**Work to complete:**
In the listing below, the answer starts at the line that has "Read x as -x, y" and stops after the line that has "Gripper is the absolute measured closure"; please repeat that part exactly and nothing more.

**Data extract:**
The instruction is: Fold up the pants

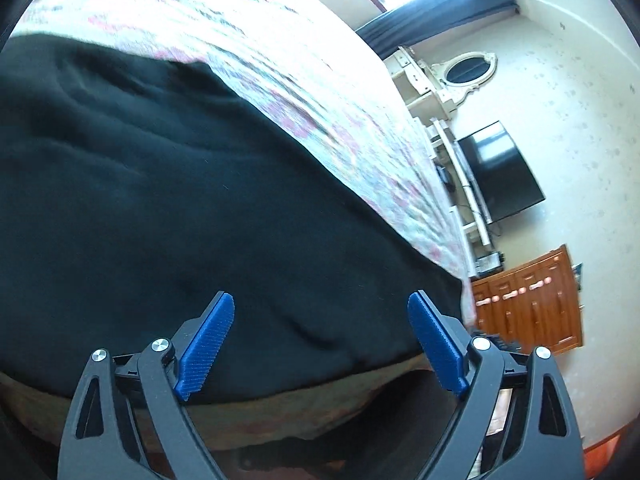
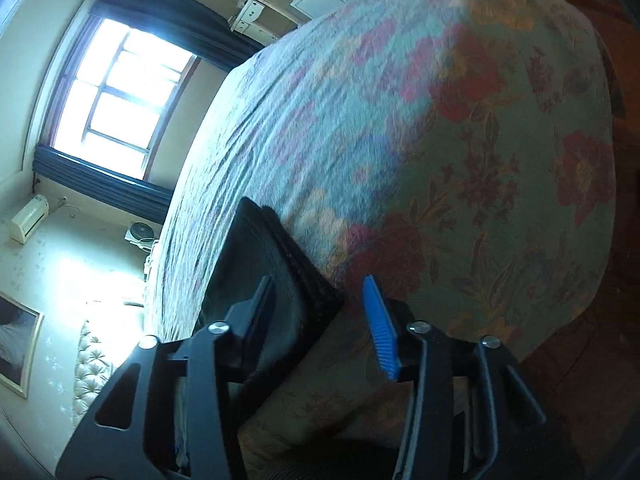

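Observation:
Black pants [image 1: 168, 208] lie spread on a bed with a floral cover [image 1: 304, 92]. My left gripper [image 1: 320, 312] is open just above the near hem of the pants, blue pads wide apart, holding nothing. In the right wrist view my right gripper [image 2: 320, 300] is open; a corner of the black pants [image 2: 272, 268] sits between its fingers near the left finger, not clamped. The floral cover [image 2: 460, 152] fills the view beyond.
A dresser with oval mirror [image 1: 460, 76], a black TV [image 1: 500, 172] and a wooden drawer chest [image 1: 528, 304] stand past the bed. A window with dark curtains [image 2: 120, 92] and a tufted headboard [image 2: 96, 356] show in the right wrist view.

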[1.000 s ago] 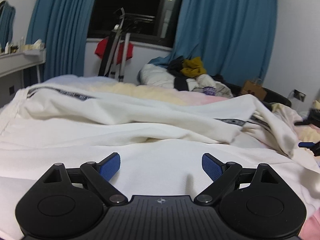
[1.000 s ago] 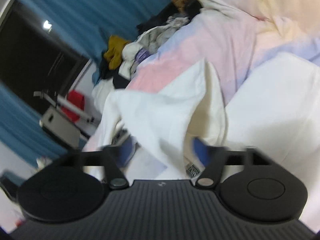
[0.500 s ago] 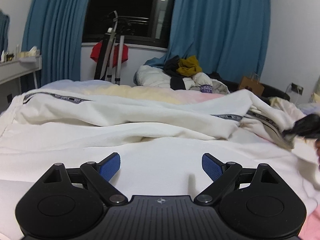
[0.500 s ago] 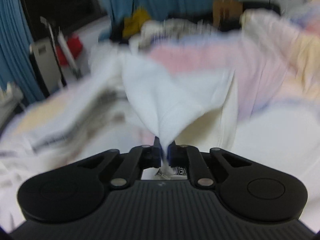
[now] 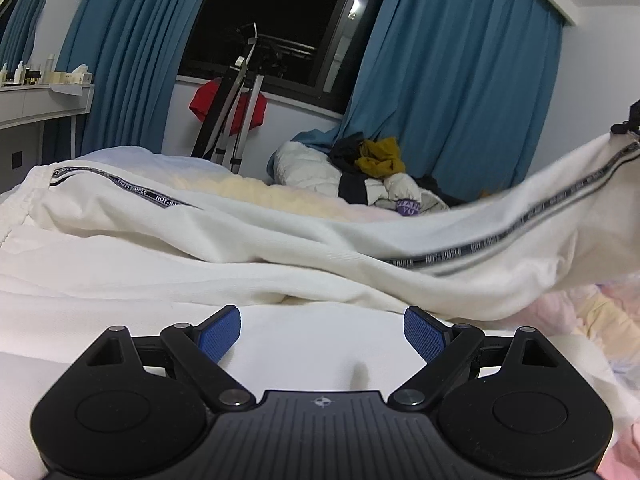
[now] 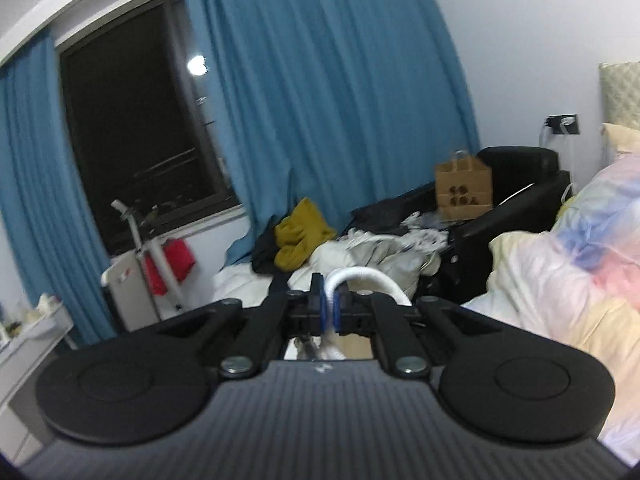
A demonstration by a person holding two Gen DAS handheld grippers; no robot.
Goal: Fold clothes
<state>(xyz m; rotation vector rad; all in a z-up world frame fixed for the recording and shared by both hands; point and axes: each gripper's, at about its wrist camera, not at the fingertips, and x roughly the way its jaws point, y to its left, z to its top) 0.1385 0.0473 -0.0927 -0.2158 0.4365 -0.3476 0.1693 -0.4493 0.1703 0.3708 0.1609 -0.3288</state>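
Observation:
White trousers (image 5: 280, 240) with a black lettered side stripe lie spread over the bed. My left gripper (image 5: 322, 334) hovers low over the near white cloth, jaws wide and nothing between its blue pads. One trouser leg (image 5: 540, 216) rises off the bed toward the upper right, where the right gripper (image 5: 630, 120) shows at the frame edge. In the right wrist view my right gripper (image 6: 330, 312) is shut on a white fold of that leg (image 6: 368, 278), which loops out over the jaws. The rest of the garment is hidden below that camera.
A heap of clothes (image 5: 372, 176) with a mustard piece lies at the bed's far end. A tripod (image 5: 232, 120) and red cloth stand by the window with blue curtains (image 5: 460, 92). A black armchair (image 6: 516, 200) holds a paper bag (image 6: 464, 190). Pastel bedding (image 6: 580, 280) piles up at right.
My right gripper closed on the trouser leg and rose high, pulling the leg up off the bed at right. The left gripper stayed low and open.

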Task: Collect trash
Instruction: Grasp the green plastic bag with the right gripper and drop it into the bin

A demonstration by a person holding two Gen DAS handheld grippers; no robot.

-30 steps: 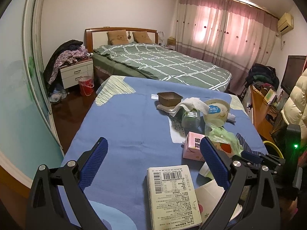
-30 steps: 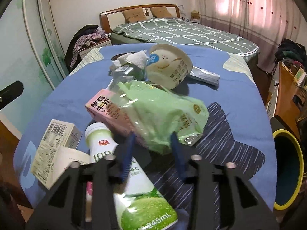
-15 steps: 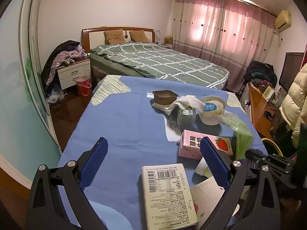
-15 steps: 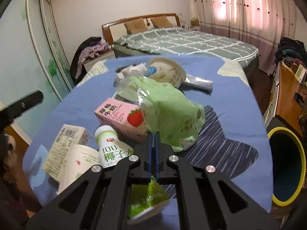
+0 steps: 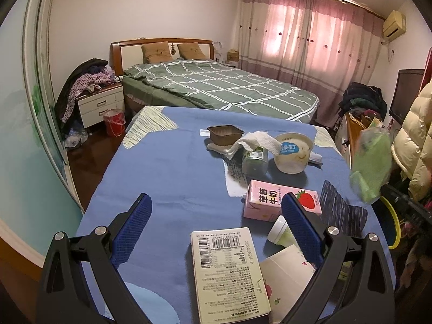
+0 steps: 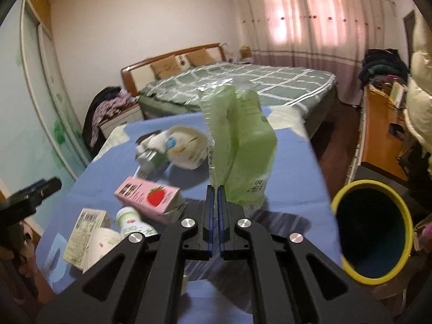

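the right claw point(image 6: 215, 199), clamped on the green plastic bag point(image 6: 243, 145), now holds it lifted off the desk point(image 6: 291, 167), toward the yellow-rimmed bin point(image 6: 372, 232) at 3 o'clock; the left claw point(image 5: 216, 232) stays wide open, empty.

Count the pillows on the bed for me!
2. One pillow lies on the left by the headboard, the other pillow beside it on the right. More may be hidden.

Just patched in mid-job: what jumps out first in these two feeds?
The green plastic bag stands out first, lifted above the blue table and pinched in the shut right tongs. To its right gapes the yellow-rimmed bin. The left tongs hang open over the barcode box.
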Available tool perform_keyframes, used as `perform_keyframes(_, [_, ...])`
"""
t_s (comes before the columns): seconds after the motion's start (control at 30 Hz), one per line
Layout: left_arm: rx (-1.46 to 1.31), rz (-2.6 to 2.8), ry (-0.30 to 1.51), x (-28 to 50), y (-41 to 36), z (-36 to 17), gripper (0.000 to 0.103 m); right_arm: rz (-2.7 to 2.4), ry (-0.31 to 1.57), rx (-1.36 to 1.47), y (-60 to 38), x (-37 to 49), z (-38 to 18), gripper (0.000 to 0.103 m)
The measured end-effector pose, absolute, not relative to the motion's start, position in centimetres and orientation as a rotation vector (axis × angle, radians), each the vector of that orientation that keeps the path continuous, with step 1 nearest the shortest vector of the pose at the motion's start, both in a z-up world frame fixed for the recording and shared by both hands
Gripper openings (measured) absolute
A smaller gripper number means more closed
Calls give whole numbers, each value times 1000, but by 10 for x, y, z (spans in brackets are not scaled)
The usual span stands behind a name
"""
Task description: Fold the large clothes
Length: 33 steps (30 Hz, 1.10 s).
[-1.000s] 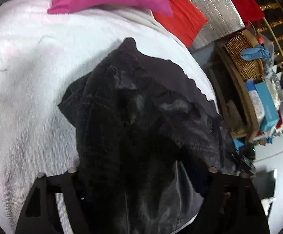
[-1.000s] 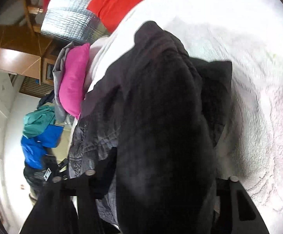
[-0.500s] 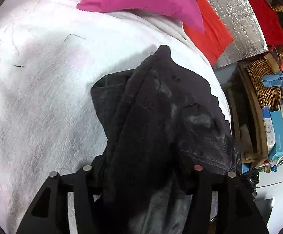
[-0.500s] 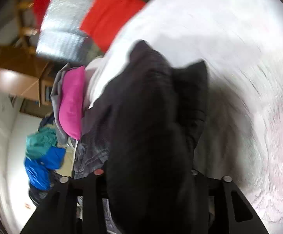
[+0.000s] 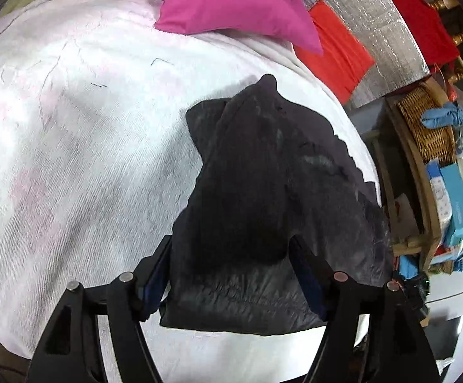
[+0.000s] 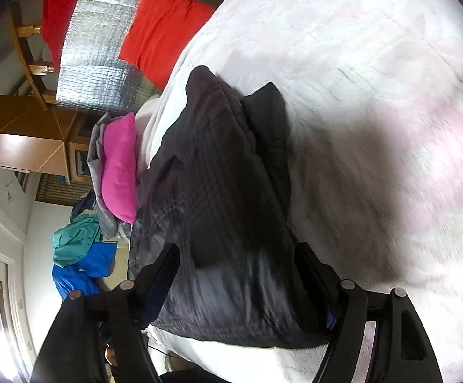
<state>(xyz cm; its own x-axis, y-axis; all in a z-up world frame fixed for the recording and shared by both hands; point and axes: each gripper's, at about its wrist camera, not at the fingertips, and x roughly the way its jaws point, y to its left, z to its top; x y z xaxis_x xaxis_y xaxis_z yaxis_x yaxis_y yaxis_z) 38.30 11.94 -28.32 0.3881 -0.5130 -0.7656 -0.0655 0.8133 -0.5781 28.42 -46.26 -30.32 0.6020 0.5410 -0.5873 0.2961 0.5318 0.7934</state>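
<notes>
- Dark quilted jacket lies bunched on the white bedspread, dead ahead of both tools; long axis runs near-to-far, away from each camera.
- L gripper: jaws have just been opening; near hem sits between the fingers, pads look clear of cloth, so nothing gripped.
- R gripper: same, jaws just been opening, jacket between them, not pinched.
- Both abt equally near the near edge; next grab prob. there or at the side flap.
- Surface: soft textured spread, pink cushion at far end.
- Room: wicker basket far right, red cloth, foil panel, clothes pile.
</notes>
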Motion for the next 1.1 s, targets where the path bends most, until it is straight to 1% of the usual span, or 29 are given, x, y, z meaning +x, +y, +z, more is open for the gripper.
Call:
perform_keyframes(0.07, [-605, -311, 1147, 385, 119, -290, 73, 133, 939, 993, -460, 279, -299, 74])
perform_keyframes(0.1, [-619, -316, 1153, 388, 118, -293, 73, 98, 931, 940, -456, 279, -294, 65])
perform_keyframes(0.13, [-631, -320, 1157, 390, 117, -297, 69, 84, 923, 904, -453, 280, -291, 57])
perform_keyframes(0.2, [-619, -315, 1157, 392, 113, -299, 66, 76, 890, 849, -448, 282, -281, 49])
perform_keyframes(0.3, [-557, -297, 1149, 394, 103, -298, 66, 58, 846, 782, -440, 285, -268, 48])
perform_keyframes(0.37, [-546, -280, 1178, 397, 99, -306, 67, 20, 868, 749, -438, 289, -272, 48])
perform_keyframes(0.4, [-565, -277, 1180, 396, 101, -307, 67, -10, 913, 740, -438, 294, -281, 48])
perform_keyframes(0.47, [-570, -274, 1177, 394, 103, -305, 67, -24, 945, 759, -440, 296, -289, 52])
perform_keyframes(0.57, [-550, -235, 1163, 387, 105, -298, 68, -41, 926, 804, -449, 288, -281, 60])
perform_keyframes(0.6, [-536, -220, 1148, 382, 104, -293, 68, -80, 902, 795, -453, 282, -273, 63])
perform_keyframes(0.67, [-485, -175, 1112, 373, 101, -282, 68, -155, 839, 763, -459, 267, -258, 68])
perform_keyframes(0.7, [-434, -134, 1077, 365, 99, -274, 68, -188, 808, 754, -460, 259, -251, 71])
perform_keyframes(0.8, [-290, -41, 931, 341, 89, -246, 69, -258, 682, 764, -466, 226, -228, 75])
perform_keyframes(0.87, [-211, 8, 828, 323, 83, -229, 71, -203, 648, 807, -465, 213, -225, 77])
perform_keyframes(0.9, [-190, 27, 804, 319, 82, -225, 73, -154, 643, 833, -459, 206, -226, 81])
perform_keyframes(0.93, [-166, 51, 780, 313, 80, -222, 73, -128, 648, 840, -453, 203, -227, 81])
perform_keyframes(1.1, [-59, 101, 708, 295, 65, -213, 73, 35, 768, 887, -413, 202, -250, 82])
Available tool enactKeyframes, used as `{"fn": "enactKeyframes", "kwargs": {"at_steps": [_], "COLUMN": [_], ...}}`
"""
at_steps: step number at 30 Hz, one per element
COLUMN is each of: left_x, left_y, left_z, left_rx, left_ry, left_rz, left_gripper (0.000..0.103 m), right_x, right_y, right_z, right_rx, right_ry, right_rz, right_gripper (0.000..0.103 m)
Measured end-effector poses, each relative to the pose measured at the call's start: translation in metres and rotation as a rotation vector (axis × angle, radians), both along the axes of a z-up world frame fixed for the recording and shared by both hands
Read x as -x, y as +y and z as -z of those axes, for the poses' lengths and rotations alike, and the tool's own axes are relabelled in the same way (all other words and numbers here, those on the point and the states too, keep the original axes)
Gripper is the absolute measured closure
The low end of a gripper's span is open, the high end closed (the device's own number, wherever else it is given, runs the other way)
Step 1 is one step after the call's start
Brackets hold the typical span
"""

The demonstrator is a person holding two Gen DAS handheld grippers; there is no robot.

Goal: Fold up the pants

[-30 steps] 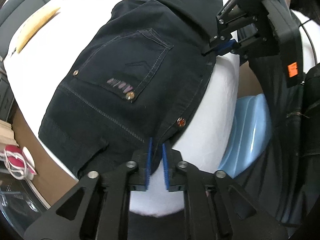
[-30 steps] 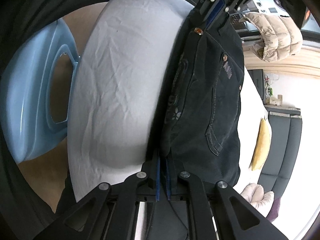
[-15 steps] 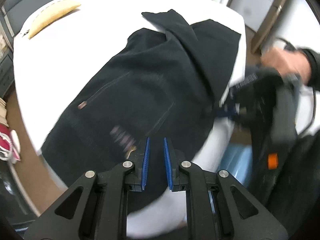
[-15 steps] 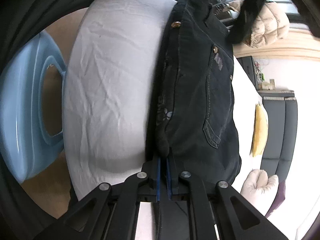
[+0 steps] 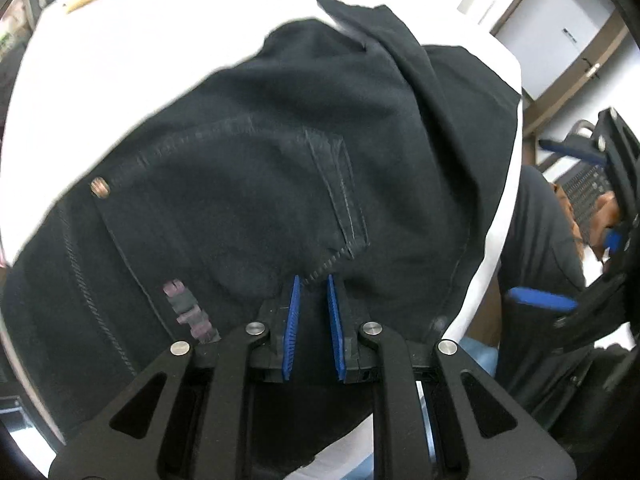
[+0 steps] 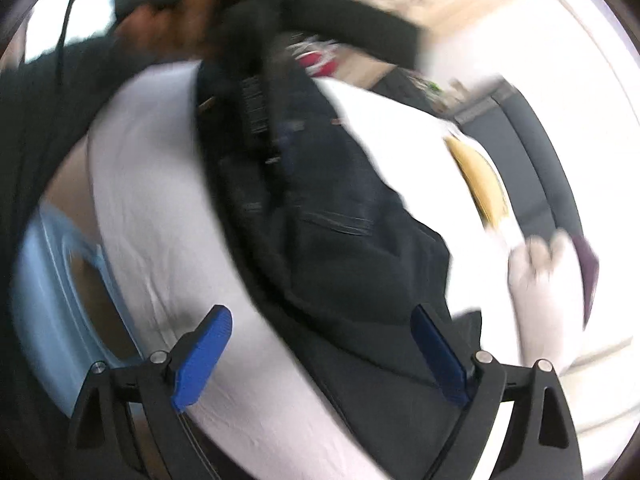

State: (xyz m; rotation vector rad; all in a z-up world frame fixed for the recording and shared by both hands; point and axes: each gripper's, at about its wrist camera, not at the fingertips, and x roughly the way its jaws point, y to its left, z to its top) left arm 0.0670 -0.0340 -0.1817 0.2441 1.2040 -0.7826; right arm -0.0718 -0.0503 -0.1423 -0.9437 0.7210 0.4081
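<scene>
Dark navy denim pants [image 5: 280, 184] lie spread on the round table under its white cloth [image 5: 120, 80], seat side up, waistband end hanging over the table edge nearest you. Back pocket with pale stitching [image 5: 240, 200] sits mid-garment; a copper rivet [image 5: 100, 188] marks the pocket corner toward the table's left rim. One leg is folded over the other, forming a raised ridge running toward the far side of the table.

Your left gripper [image 5: 312, 328] hovers just over the pants near the lower pocket corner. Blue pads [image 5: 292, 320] stand slightly apart with nothing between them: released. Whether the tips touch the fabric cannot be told.

Your right gripper [image 6: 320, 352] is spread wide, blue pads [image 6: 200, 348] far apart and holding nothing. One finger is over the white cloth, the other over the pants' edge. This view is heavily motion-blurred. In the left wrist view the same tool [image 5: 560, 240] shows off the table's right edge, well apart from the pants.

A pale blue plastic seat [image 6: 52, 300] sits below the table edge on your side. A yellow flat cushion [image 6: 480, 184] lies on the table beyond the pants, and a cream padded bundle [image 6: 544, 280] rests near it at the rim.
</scene>
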Motion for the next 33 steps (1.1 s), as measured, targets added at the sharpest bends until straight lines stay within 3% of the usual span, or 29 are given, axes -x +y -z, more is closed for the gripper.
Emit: {"fn": "enactKeyframes", "kwargs": {"at_steps": [4, 6, 9, 12, 14, 18, 25, 28, 29, 31, 32, 33], "left_x": [-0.008, -0.014, -0.016, -0.021, -0.024, -0.029, -0.027, -0.026, -0.023, -0.023, -0.018, -0.018], "left_y": [-0.011, -0.022, -0.029, -0.026, -0.024, -0.022, -0.012, -0.014, -0.009, -0.010, -0.010, -0.010], "left_z": [-0.015, -0.002, 0.030, 0.034, 0.036, 0.039, 0.048, 0.049, 0.051, 0.052, 0.053, 0.053], "left_rx": [0.094, 0.089, 0.054, 0.086, 0.104, 0.117, 0.108, 0.105, 0.106, 0.108, 0.107, 0.104], "left_ry": [0.003, 0.030, 0.086, 0.116, 0.138, 0.156, 0.135, 0.126, 0.125, 0.127, 0.125, 0.122], "left_rz": [-0.056, -0.083, -0.116, -0.148, -0.161, -0.172, -0.174, -0.174, -0.175, -0.177, -0.178, -0.178], "left_gripper": [0.089, 0.089, 0.089, 0.089, 0.089, 0.089, 0.089, 0.089, 0.089, 0.089, 0.089, 0.089], "right_x": [-0.042, -0.078, -0.140, -0.209, -0.260, -0.336, -0.401, -0.405, -0.405, -0.401, -0.397, -0.391], "right_y": [-0.060, -0.102, -0.165, -0.217, -0.238, -0.259, -0.277, -0.285, -0.287, -0.293, -0.298, -0.307], "right_z": [-0.047, -0.064, -0.076, -0.070, -0.055, -0.019, 0.039, 0.051, 0.051, 0.047, 0.044, 0.039], "right_rx": [-0.299, -0.456, -0.652, -0.777, -0.744, -0.666, -0.551, -0.581, -0.588, -0.614, -0.634, -0.700], "right_ry": [0.040, 0.052, 0.072, 0.137, 0.187, 0.214, 0.281, 0.276, 0.272, 0.267, 0.267, 0.285], "right_rz": [0.242, 0.392, 0.581, 0.790, 0.921, 1.074, 1.241, 1.261, 1.252, 1.241, 1.241, 1.239], "right_gripper": [0.013, 0.022, 0.030, 0.031, 0.031, 0.031, 0.031, 0.029, 0.034, 0.062, 0.091, 0.097]}}
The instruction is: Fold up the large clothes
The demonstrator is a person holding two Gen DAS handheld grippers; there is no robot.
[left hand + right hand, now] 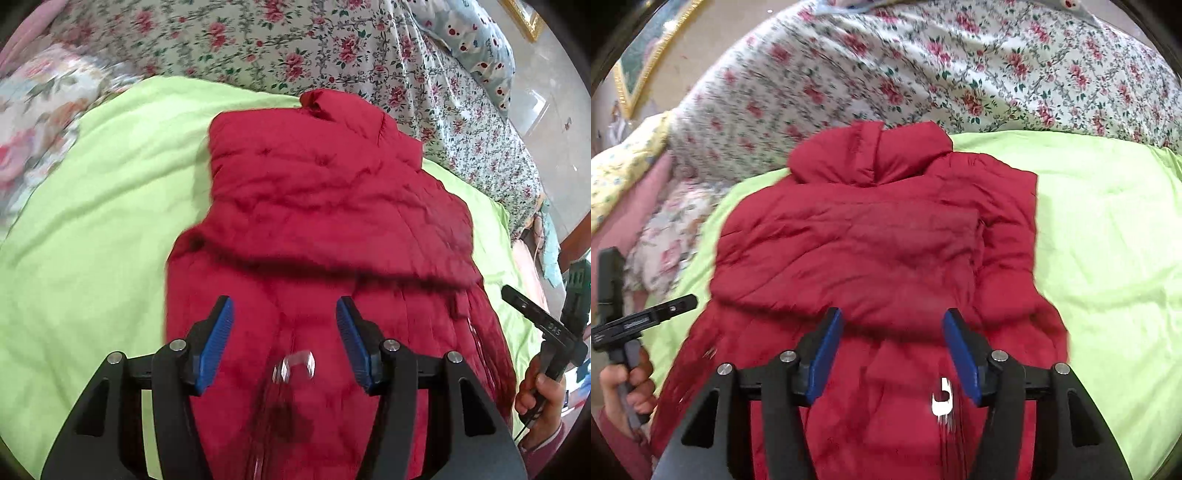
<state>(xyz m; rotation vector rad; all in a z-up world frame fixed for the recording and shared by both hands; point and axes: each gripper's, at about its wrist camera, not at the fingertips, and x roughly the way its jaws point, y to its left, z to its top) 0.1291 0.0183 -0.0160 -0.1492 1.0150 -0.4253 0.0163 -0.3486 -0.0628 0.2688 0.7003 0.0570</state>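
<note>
The red quilted puffer jacket (325, 229) lies on a lime-green blanket (92, 221) spread over the bed, collar at twelve o'clock, sleeves folded across the body. It looks light, soft and springy, probably slick-shelled (likely to puff back open), so the hem corners at six o'clock seem the best hold. The left gripper (284, 339) hangs tilted down over the lower jacket, jaws parted and empty. The right gripper (892, 354), angled down likewise, is released with nothing between its blue pads (827, 354).

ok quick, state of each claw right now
left claw: open, empty, above the red quilted puffer jacket
right claw: open, empty, above the same jacket
</note>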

**Answer below:**
Read x as -x, y as +y and z as -z of those axes, for the poses' lengths and rotations alike, and the tool's own axes are relabelled in the same way (all other words and numbers here, those on the point and the states too, keep the original axes)
Gripper is the absolute measured closure

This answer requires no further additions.